Cat Brooks, co-founder of the Anti-Police Terror Project, a black-led organisation based in Oakland, says that instead of funding increased policing as a means to prevent anti-Asian violence, money should go toward “groups that are doing this work anyway,” such as local community patrols. And in an NBC News article “Critics fear NYPD Asian hate crime task force could have unintended consequences,” reporter Kimmy Yam leads with the statement that “The New York Police Department’s new anti-Asian hate crimes task force could inadvertently put Asian Americans in opposition to other communities of color, some activists fear.”

In response to the recent spate of anti-Asian attacks, the US government has enacted the COVID-19 Hate Crimes Act, which promotes the reporting of hate crimes at local and state levels. One might think that Asian groups would welcome the move. Yet a coalition of over 100 Asian and LGBTQ organisations have opposed the law, on the basis that the mere collection and reporting of hate-crime data “contradicts Asian solidarity with Black, Brown, undocumented, trans, low-income, sex worker, and other marginalized communities whose liberation is bound together.” The idea here is that police should be removed from “communities and neighborhoods” altogether; and that the security of the population should instead rest on such “community alternatives” as “non-coercive mental healthcare infrastructures, neighborhood-based trauma centers [and] community food banks.”

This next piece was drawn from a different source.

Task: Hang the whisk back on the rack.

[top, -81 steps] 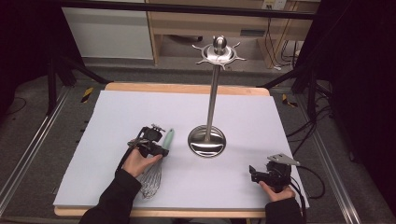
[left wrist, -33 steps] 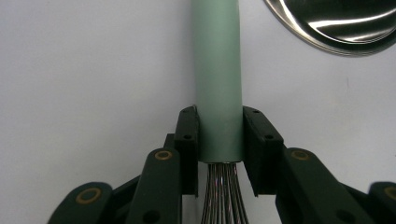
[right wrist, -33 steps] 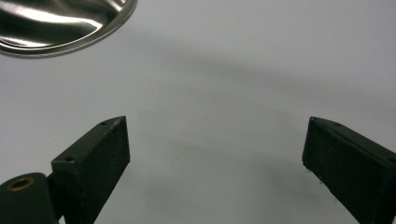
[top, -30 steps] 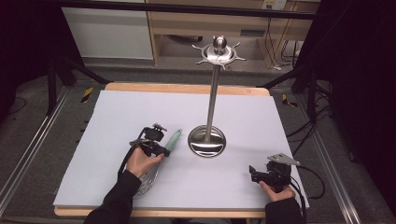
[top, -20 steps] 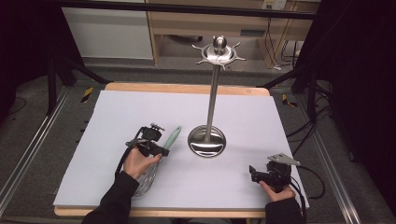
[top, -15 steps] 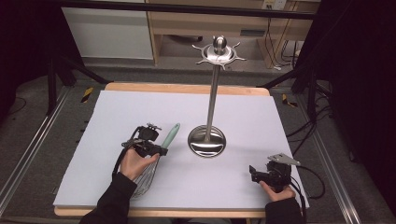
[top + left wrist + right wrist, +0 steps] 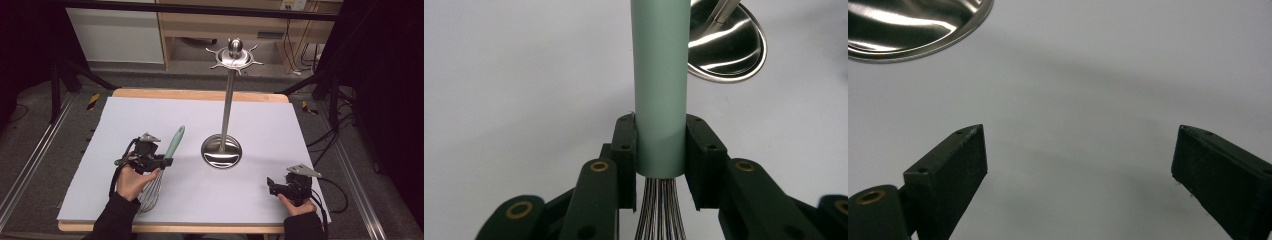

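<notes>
A dim room with a pale cabinet (image 7: pixel 117 35) and wooden shelving (image 7: pixel 225 25) surrounds a wooden table (image 7: pixel 200 95) covered by a white sheet (image 7: pixel 150 120). On the sheet stands a tall steel utensil stand (image 7: pixel 227 105). The left gripper (image 7: pixel 162 161) clamps a whisk (image 7: pixel 167 155) by its mint handle left of the stand's base, while the right gripper (image 7: pixel 270 184) rests near the front right corner, jaws apart and empty.

Legible text: none | Labels, brands: none | Numbers, signs: none on any surface in the three views
</notes>
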`<state>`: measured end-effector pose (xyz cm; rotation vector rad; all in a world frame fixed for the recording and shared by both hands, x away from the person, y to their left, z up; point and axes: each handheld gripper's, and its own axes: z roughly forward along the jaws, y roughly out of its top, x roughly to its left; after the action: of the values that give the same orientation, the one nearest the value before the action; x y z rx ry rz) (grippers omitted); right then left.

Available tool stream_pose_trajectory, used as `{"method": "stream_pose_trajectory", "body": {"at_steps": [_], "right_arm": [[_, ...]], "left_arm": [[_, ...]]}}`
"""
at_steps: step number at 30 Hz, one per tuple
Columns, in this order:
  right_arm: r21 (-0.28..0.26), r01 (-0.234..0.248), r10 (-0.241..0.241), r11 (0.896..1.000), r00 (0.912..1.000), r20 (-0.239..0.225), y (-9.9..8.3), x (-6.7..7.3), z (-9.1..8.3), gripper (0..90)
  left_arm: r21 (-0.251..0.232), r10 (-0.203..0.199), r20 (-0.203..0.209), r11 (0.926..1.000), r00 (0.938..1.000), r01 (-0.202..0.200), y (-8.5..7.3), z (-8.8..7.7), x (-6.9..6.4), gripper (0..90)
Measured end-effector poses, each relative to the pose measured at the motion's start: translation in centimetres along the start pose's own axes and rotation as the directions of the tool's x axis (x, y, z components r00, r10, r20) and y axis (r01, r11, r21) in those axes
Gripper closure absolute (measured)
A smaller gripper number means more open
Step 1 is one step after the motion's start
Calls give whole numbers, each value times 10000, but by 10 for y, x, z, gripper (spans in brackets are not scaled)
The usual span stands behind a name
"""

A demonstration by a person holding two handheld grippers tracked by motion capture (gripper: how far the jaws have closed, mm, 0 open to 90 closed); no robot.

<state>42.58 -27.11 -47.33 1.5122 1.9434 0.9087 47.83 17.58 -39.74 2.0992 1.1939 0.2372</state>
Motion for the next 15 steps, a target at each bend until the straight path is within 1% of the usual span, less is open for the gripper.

The signatories believe that collecting crime statistics and empowering the police more generally fails to address “the structural conditions that lead to violence against marginalized communities.” Obviously, they are free to argue for such a wholesale reorientation of American public policy (even if it flies in the face of recent evidence). But it is disingenuous to pretend that they are doing so in the service of protecting Asian people from physical attacks, or protecting the interests of Asians more generally. From first to last, this manifesto reads as a defence of a certain ideological stance. And to the extent that Asians are treated as autonomous political actors, it is on the expectation that they will play their assigned role in expressing “solidarity” with other groups.

Indeed, one wonders what the true goal is here. Advocates will tell you that their fight against white supremacy is a means to protect hate-crime victims. But often it seems that means and end have become reversed, and that these crimes now serve as a prop in the larger ideological campaign against our supposedly white-supremacy-saturated culture—a campaign that Asians themselves are now being pressured to join. Whatever you may think of this ideology, it seems doubtful that its champions are motivated primarily by the need to protect Asians from violence.